## initial sagemaker env

In [1]:
import sagemaker
import boto3

sagemaker_session = sagemaker.Session()
bucket = sagemaker_session.default_bucket()
role = sagemaker.get_execution_role()
account_id = boto3.client('sts').get_caller_identity().get('Account')
region_name = boto3.session.Session().region_name
images_s3uri = 's3://{0}/hunyuan-lora-train/dataset/'.format(bucket)

  from pandas.core.computation.check import NUMEXPR_INSTALLED


sagemaker.config INFO - Not applying SDK defaults from location: /etc/xdg/sagemaker/config.yaml
sagemaker.config INFO - Not applying SDK defaults from location: /home/ec2-user/.config/sagemaker/config.yaml


In [10]:
import os
train_image_dir = "./images"
docker_file_dir = "./dockerfile"
os.makedirs(train_image_dir, exist_ok=True)
os.makedirs(docker_file_dir, exist_ok=True)

## Prepare training datasets and Dockerfile(docker image for training job)

#### 准备你自己的png/txt pair 打标文件放到images路径下

In [11]:
%%writefile ./dataset_clear.sh
#如果是视频连续帧的打标，最好随机drop一些catiion：


percentage=30 ## drop百分比
directory="./images"  # 默认在当前目录执行，你可以修改为其他目录

# 获取所有的png文件
png_files=($(find "$directory" -maxdepth 1 -type f -name "*.png"))

# 计算需要删除的文件数量
num_files=${#png_files[@]}
num_to_delete=$((num_files * percentage / 100))

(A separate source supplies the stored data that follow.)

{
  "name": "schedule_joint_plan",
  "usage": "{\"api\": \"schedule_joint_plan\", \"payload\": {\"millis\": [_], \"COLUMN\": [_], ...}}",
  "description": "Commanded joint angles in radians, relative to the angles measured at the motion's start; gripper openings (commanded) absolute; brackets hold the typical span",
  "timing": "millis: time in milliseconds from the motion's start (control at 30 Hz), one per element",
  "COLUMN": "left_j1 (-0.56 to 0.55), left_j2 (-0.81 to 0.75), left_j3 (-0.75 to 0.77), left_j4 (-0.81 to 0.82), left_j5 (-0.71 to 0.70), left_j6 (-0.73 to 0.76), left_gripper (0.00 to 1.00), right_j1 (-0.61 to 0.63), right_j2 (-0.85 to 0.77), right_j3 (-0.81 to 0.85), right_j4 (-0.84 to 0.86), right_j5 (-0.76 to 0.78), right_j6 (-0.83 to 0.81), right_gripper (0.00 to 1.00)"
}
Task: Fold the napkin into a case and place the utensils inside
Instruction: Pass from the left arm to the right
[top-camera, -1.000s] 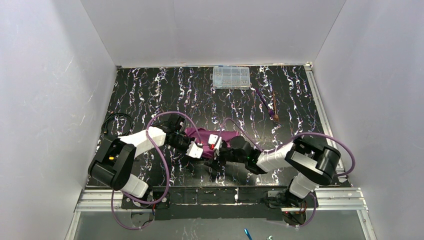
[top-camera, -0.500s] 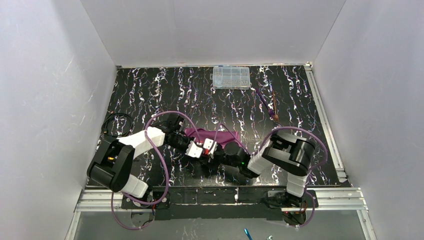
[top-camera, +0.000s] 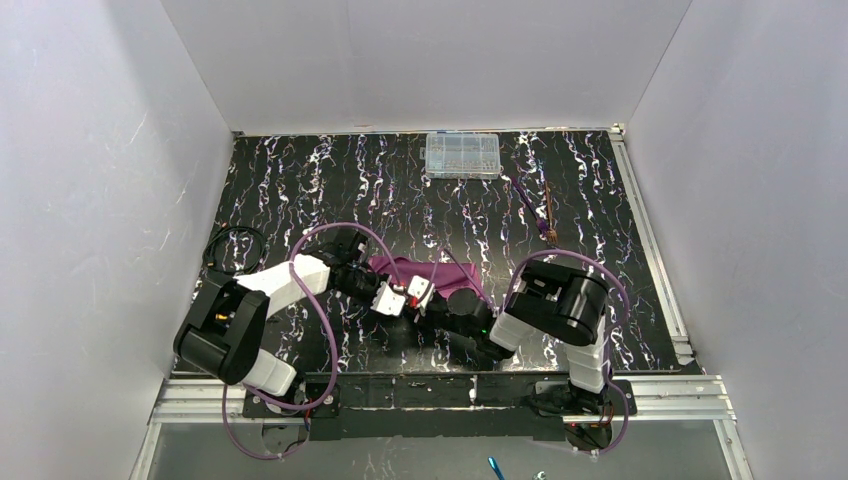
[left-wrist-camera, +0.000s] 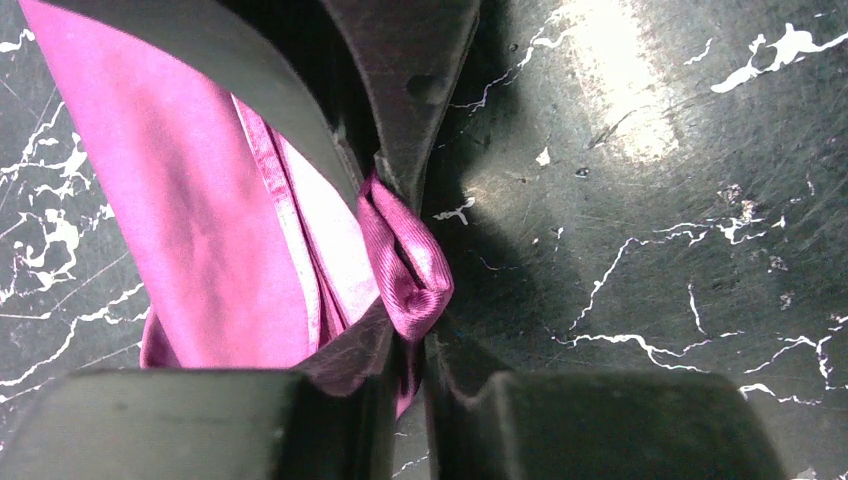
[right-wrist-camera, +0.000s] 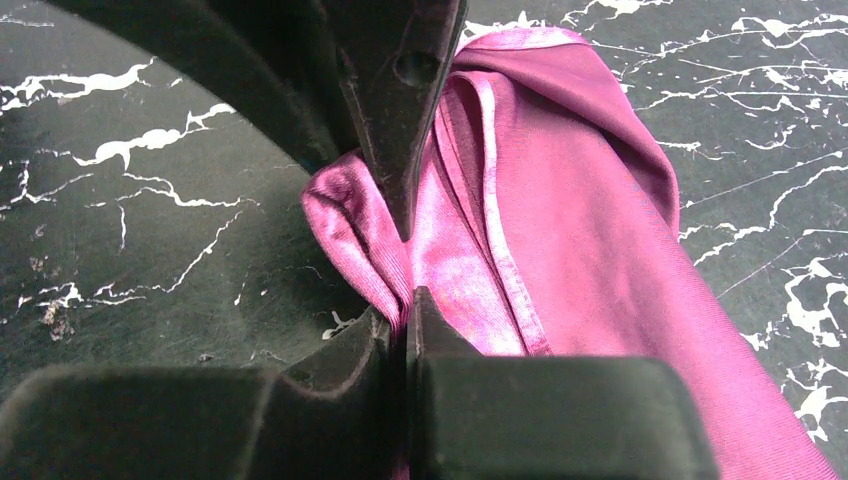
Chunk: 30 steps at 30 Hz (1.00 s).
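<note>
The top camera hangs above the black white-veined table (top-camera: 300, 180), behind its six o'clock edge, looking steeply down toward twelve. Both wrist cameras sit very close — all three share the plum-purple soft cloth napkin (top-camera: 400, 266).

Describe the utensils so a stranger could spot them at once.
On the black marbled table, look toward the far right corner, beside the clear compartment box. The utensils lie there on its right: unlike the wide clear box, they are two thin sticks, one purple, one copper-brown.
</note>
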Motion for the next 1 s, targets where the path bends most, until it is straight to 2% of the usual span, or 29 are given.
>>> {"api": "schedule_joint_plan", "payload": {"millis": [0, 100, 233, 333, 467, 633, 967], "left_j1": [-0.006, -0.006, -0.006, -0.006, -0.006, -0.006, -0.017], "left_j2": [-0.047, -0.06, -0.1, -0.162, -0.226, -0.225, -0.316], "left_j3": [-0.026, -0.037, -0.071, -0.136, -0.224, -0.244, -0.303], "left_j4": [0.005, 0.024, 0.082, 0.183, 0.306, 0.397, 0.404], "left_j5": [0.026, 0.003, -0.019, -0.031, -0.054, -0.1, -0.057], "left_j6": [-0.002, -0.01, -0.022, -0.033, -0.022, -0.059, 0.006], "left_gripper": [0.17, 0.27, 0.34, 0.39, 0.41, 0.41, 0.48], "right_j1": [0.001, 0.0, -0.003, -0.015, -0.057, -0.11, -0.178], "right_j2": [0.031, 0.01, -0.001, -0.013, -0.049, -0.089, -0.056], "right_j3": [0.01, 0.011, -0.003, -0.005, 0.012, 0.036, 0.097], "right_j4": [0.07, 0.042, 0.037, 0.028, -0.032, -0.116, -0.164], "right_j5": [-0.005, -0.017, -0.028, -0.054, -0.148, -0.28, -0.427], "right_j6": [0.051, 0.052, 0.075, 0.092, 0.138, 0.191, 0.328], "right_gripper": [0.11, 0.04, 0.03, 0.02, 0.01, 0.01, 0.01]}}
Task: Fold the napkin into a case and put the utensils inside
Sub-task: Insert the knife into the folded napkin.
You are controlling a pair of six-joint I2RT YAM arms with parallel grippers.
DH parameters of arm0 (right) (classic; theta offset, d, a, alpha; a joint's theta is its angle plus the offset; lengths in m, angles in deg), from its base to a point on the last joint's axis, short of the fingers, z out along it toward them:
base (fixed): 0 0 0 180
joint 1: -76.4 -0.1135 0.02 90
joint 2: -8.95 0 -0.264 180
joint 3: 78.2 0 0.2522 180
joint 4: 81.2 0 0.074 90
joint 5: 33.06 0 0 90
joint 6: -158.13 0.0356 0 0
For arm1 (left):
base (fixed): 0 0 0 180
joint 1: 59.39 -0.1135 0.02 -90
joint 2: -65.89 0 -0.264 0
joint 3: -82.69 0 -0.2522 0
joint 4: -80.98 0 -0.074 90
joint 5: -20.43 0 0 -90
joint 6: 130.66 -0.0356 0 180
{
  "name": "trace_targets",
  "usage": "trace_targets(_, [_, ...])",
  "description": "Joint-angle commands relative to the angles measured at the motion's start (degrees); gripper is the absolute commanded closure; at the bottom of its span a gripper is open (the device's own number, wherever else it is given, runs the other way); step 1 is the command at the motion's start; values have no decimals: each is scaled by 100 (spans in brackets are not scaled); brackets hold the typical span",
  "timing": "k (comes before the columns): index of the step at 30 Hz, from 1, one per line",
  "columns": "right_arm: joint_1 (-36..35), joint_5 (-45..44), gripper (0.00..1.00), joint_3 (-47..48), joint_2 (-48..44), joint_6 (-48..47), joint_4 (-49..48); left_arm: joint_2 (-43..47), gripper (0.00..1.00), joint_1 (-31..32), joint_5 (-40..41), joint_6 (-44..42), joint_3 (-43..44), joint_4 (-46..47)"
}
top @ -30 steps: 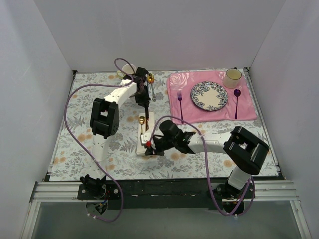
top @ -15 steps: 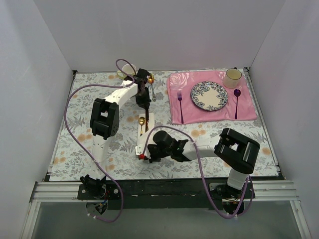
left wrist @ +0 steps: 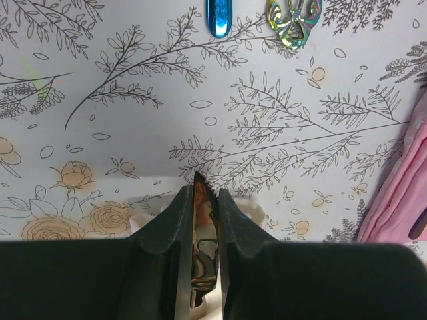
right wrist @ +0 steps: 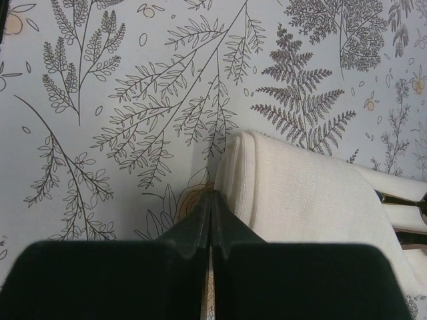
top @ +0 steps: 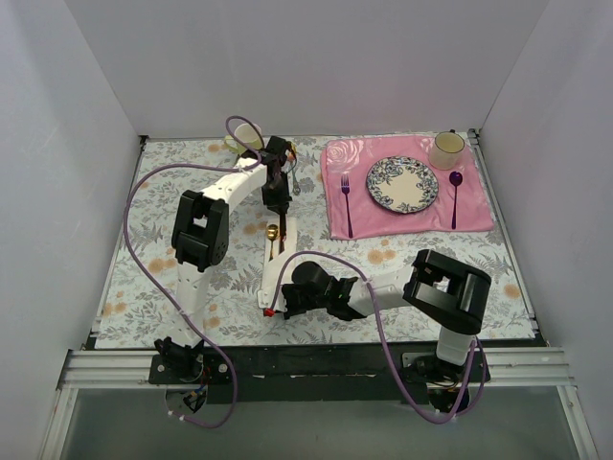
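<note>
The cream napkin (top: 272, 268) lies folded into a long narrow case in front of the arms, and its near corner shows in the right wrist view (right wrist: 313, 200). A gold spoon bowl (top: 272, 231) sticks out of its far end. My left gripper (left wrist: 201, 190) hangs over that far end, shut on the copper knife (left wrist: 200, 207), whose serrated tip pokes out between the fingers. My right gripper (right wrist: 211, 195) is shut with nothing between its fingers, its tips right beside the napkin's near folded corner; from above the right gripper (top: 273, 305) is at the case's near end.
A pink placemat (top: 479, 216) at the back right carries a patterned plate (top: 402, 184), a purple fork (top: 346, 206), a purple spoon (top: 456, 196) and a cup (top: 446, 149). A blue handle (left wrist: 219, 17) and an iridescent utensil end (left wrist: 293, 20) lie beyond the left gripper.
My right gripper has slid left and nearer along the table to the napkin's near end, and its fingers have closed. The left gripper has barely moved and keeps hold of the knife.
</note>
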Motion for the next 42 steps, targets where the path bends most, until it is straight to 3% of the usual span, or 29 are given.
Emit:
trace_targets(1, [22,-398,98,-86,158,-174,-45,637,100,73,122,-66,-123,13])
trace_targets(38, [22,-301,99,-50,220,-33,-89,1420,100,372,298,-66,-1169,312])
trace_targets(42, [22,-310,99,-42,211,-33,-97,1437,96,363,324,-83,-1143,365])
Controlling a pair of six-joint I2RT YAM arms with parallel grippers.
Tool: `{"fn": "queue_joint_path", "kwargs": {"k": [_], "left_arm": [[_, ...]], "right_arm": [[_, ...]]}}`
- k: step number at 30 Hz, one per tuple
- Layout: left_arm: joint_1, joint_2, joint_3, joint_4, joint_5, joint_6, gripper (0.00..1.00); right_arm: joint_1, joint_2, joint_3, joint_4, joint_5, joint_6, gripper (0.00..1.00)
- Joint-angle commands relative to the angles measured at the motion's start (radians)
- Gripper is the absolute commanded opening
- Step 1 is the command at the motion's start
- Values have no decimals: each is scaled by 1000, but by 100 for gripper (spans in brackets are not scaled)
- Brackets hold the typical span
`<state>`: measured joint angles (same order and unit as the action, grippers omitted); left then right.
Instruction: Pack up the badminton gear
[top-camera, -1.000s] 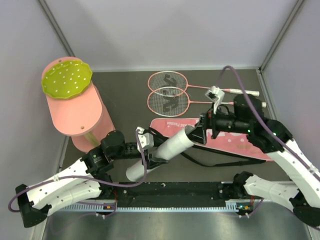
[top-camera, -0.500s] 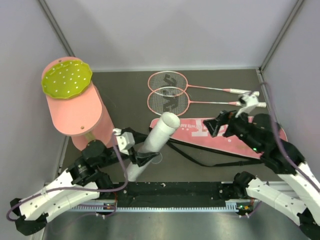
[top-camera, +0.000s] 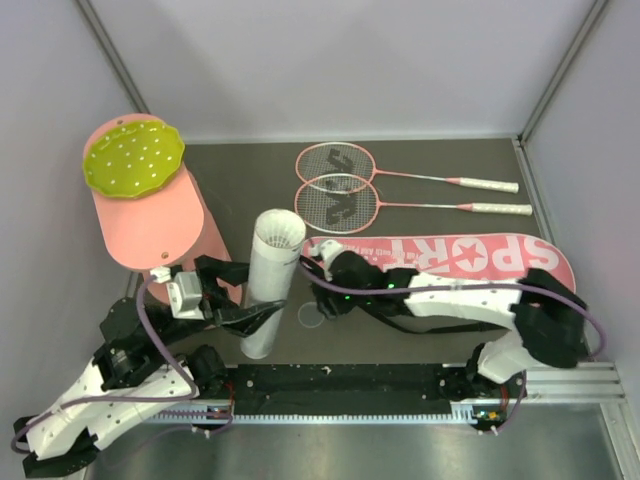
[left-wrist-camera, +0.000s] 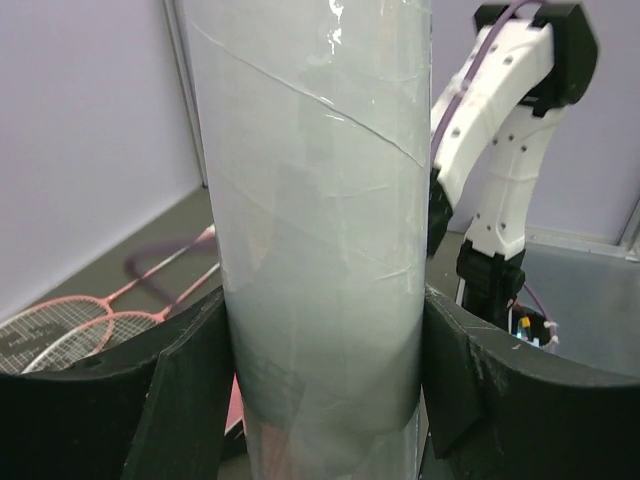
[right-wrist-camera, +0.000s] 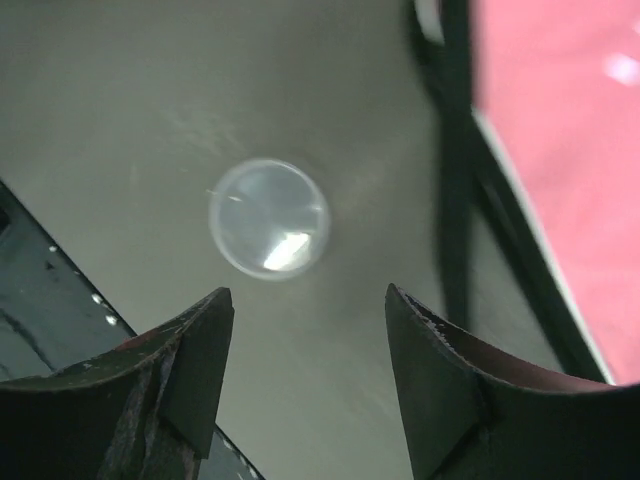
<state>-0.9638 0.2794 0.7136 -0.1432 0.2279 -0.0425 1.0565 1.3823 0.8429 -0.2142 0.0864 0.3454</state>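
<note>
- L hand is clamped round the lower part of the white tube, which now stands upright near the front of the worktop, open mouth up; a sec ago it lay tilted between both arms w/ the R hand at its mouth
- R hand has left that end & swung low: it hovers over a small clear round cap lying on the worktop just right of the tube's foot; jaws apart, nothing between them
- Inside the tube mouth we see a ribbed white pattern, prob. a shuttlecock; how many are in there we can't tell, and we see none loose
- Our read: loading is done & capping is next, so the R hand must drop & pinch the cap by its rim; it's thin and flat, so it may slip
- The two rackets lie side by side at the back, the pink SPORT bag just in front of them; they're not bagged yet, so we reckon much of the pack-up remains
</note>
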Motion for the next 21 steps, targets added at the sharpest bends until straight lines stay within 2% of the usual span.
{"fn": "queue_joint_path", "kwargs": {"k": [1,5,15,21], "left_arm": [[-1,-29,83,45,25,-17,1],[-1,-71,102,48,42,-13,1],[-1,-117,106,54,31,-4,0],[-1,-118,106,37,27,-2,0]], "right_arm": [[120,170,113,192,7,-77,60],[160,245,113,263,-10,-100,58],[217,406,220,181,15,-146,44],[232,466,249,122,105,-146,33]]}}
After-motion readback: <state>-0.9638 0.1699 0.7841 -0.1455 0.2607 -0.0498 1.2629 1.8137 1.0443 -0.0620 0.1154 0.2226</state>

if [ $num_to_delete -eq 0 ]; then
    echo "No files to delete with the given percentage."
    exit 0
fi

# 随机选择要删除的文件
files_to_delete=($(shuf -n $num_to_delete -e "${png_files[@]}"))

# 删除选中的png文件和对应的txt文件
for png_file in "${files_to_delete[@]}"; do
    # 提取文件名（不包含扩展名）
    file_name=$(basename "$png_file" .png)
    
    # 构造对应的txt文件名
    txt_file="${file_name}.txt"
    
    # 删除文件
    rm "$directory/$png_file"
    rm "$directory/$txt_file"
    
    echo "Deleted: $png_file and $txt_file"
done

echo "Deletion completed."

Overwriting ./dataset_clear.sh


In [12]:
%%writefile ./images/dataset.toml
# resolution, caption_extension, batch_size, num_repeats, enable_bucket, bucket_no_upscale should be set in either general or datasets
# otherwise, the default values will be used for each item

# general configurations
[general]
resolution = [720,1280]
caption_extension = ".txt"
batch_size = 1
enable_bucket = true
bucket_no_upscale = false

[[datasets]]
image_directory = "/opt/ml/input/data/lora_hunyuan/"
cache_directory = "/opt/ml/input/data/lora_hunyuan/"
num_repeats = 1 # optional, default is 1. Number of times to repeat the dataset. Useful to balance the multiple datasets with different sizes.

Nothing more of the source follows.